RECORD EXCERPTS section start

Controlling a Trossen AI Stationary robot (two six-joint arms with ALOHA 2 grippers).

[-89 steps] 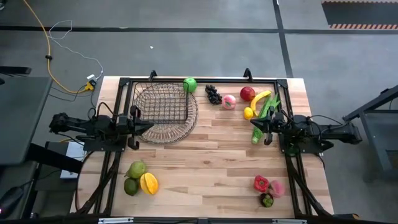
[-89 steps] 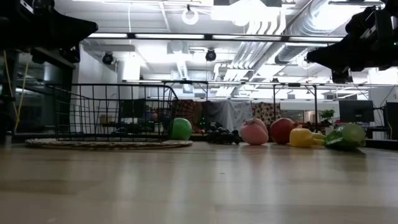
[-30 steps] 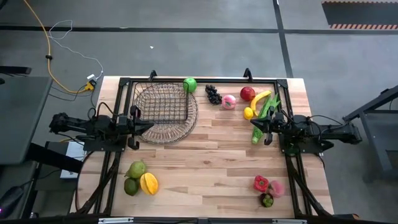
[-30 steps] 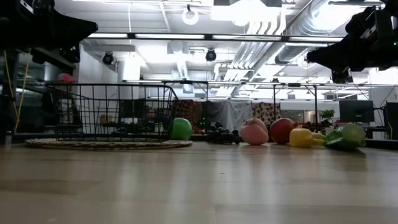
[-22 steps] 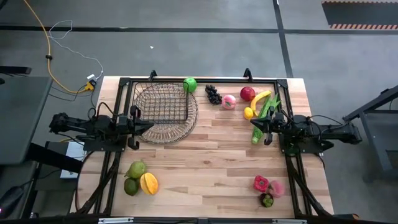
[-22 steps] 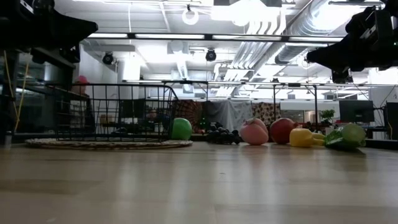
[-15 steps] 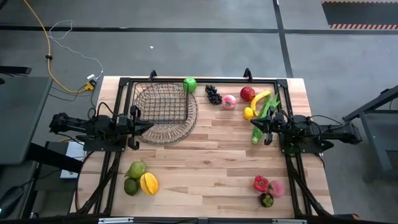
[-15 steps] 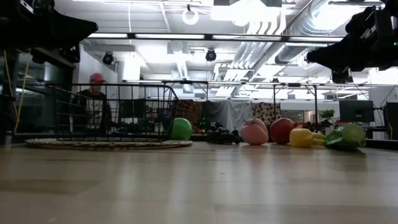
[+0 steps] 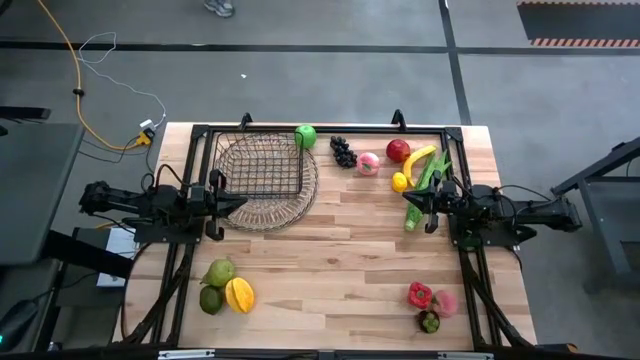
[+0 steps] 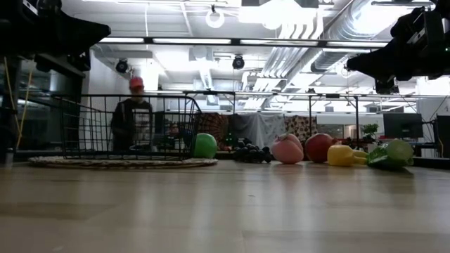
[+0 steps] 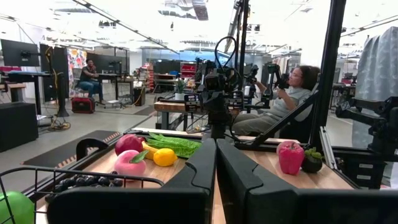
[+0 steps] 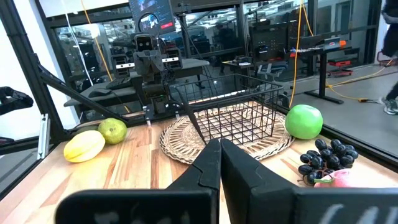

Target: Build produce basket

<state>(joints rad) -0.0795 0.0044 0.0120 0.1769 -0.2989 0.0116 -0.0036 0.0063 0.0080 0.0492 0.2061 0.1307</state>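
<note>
The dark wire basket (image 9: 265,178) stands on a round woven mat at the table's far left, with nothing in it. Produce lies in three groups: a green apple (image 9: 305,136), dark grapes (image 9: 343,152), a pink peach, red apple, yellow pieces and green leafy stalks (image 9: 432,172) along the far edge; green and yellow fruits (image 9: 226,288) near left; red, pink and dark pieces (image 9: 430,303) near right. My left gripper (image 9: 243,203) hovers shut at the basket's near left rim. My right gripper (image 9: 407,202) hovers shut near the leafy stalks.
A black metal frame (image 9: 320,128) runs along the table's far edge and both sides. The table's middle (image 9: 340,250) is bare wood. A person (image 10: 133,116) stands in the room beyond the basket; others sit at desks beyond the table.
Both arms have kept still. A person in the room behind has walked rightward behind the basket in the low view.
</note>
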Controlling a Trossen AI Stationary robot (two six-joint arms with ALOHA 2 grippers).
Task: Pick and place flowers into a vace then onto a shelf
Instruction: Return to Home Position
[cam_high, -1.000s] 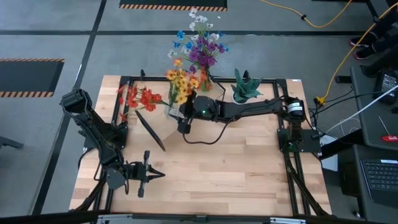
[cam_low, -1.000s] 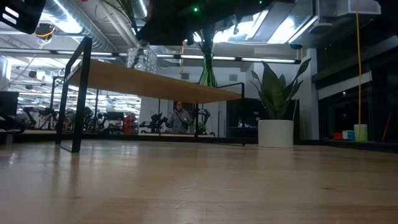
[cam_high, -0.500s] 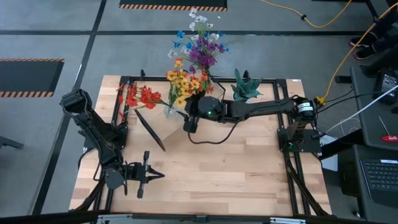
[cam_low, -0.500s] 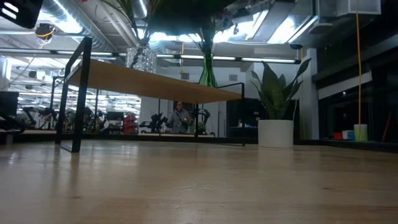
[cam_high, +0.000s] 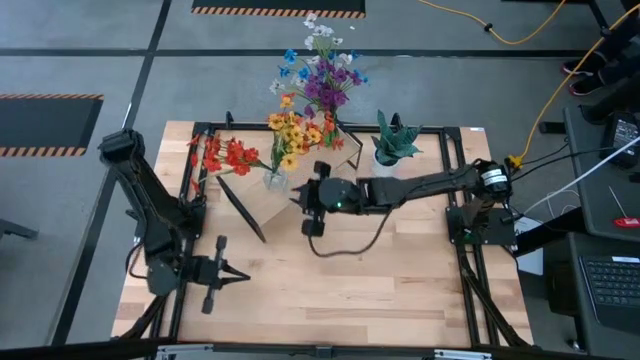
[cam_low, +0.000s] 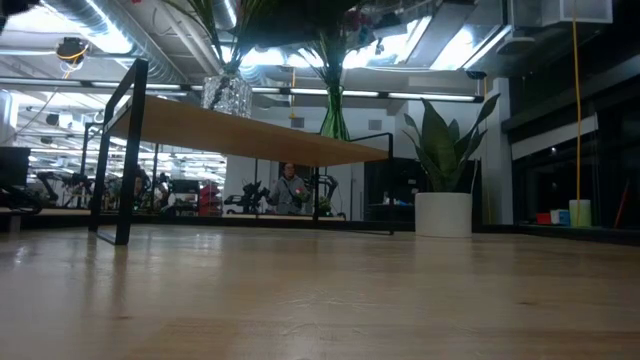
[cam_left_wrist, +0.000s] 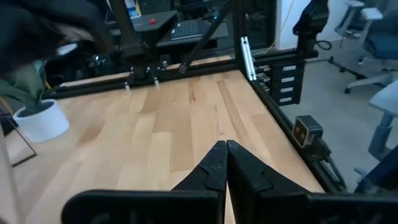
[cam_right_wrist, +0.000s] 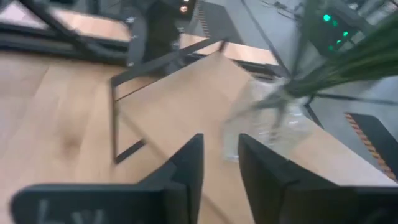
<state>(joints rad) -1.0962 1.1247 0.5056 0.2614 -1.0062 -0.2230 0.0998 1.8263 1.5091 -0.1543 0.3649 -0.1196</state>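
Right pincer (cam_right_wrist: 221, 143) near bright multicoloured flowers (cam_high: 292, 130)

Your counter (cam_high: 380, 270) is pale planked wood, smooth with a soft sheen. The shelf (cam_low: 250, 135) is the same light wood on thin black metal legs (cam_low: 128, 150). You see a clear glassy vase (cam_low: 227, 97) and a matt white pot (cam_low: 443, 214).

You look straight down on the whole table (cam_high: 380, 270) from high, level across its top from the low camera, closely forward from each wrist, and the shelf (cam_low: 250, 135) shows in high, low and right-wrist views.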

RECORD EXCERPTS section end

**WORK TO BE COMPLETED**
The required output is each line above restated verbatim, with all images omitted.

**SOLUTION FOR THIS PROBLEM**
Controlling a Trossen AI Stationary robot (two six-joint arms with ALOHA 2 grippers).

[-89 steps] 
[-89 steps] 
[-30 steps] 
[-30 steps] 
[-22 steps] 
[-22 steps] 
[-15 steps] 
[-15 steps] 
[+0 steps] 
[+0 steps] 
[+0 steps] 
[+0 steps] 

Target: Build produce basket

<state>(joints rad) -0.0795 0.0044 0.0120 0.1769 -0.2989 0.0116 -0.0036 0.0063 0.0080 0.0492 0.2061 0.1307</state>
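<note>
The dark wire basket (image 9: 265,178) stands on a round woven mat at the table's far left, with nothing in it. Produce lies in three groups: a green apple (image 9: 305,136), dark grapes (image 9: 343,152), a pink peach, red apple, yellow pieces and green leafy stalks (image 9: 432,172) along the far edge; green and yellow fruits (image 9: 226,288) near left; red, pink and dark pieces (image 9: 430,303) near right. My left gripper (image 9: 243,203) hovers shut at the basket's near left rim. My right gripper (image 9: 407,202) hovers shut near the leafy stalks.
A black metal frame (image 9: 320,128) runs along the table's far edge and both sides. The table's middle (image 9: 340,250) is bare wood. A person (image 10: 133,116) stands in the room beyond the basket; others sit at desks beyond the table.
Both arms have kept still. A person in the room behind has walked rightward behind the basket in the low view.
</note>
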Controlling a Trossen AI Stationary robot (two six-joint arms with ALOHA 2 grippers).
Task: Pick and place flowers into a vace then onto a shelf
Instruction: Return to Home Position
[cam_high, -1.000s] 
[cam_low, -1.000s] 
[cam_high, -0.500s] 
[cam_low, -0.500s] 
[cam_high, +0.000s] 
[cam_low, +0.000s] 
[cam_left_wrist, +0.000s] 
[cam_right_wrist, +0.000s] 
<state>(joints rad) -1.0962 1.1247 0.5056 0.2614 -1.0062 -0.2230 0.0998 1.8263 1.5091 -0.1543 0.3649 -0.1196</state>
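Right pincer (cam_right_wrist: 221, 143) near bright multicoloured flowers (cam_high: 292, 130)

Your counter (cam_high: 380, 270) is pale planked wood, smooth with a soft sheen. The shelf (cam_low: 250, 135) is the same light wood on thin black metal legs (cam_low: 128, 150). You see a clear glassy vase (cam_low: 227, 97) and a matt white pot (cam_low: 443, 214).

You look straight down on the whole table (cam_high: 380, 270) from high, level across its top from the low camera, closely forward from each wrist, and the shelf (cam_low: 250, 135) shows in high, low and right-wrist views.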

Nothing more remains to be done for this exercise.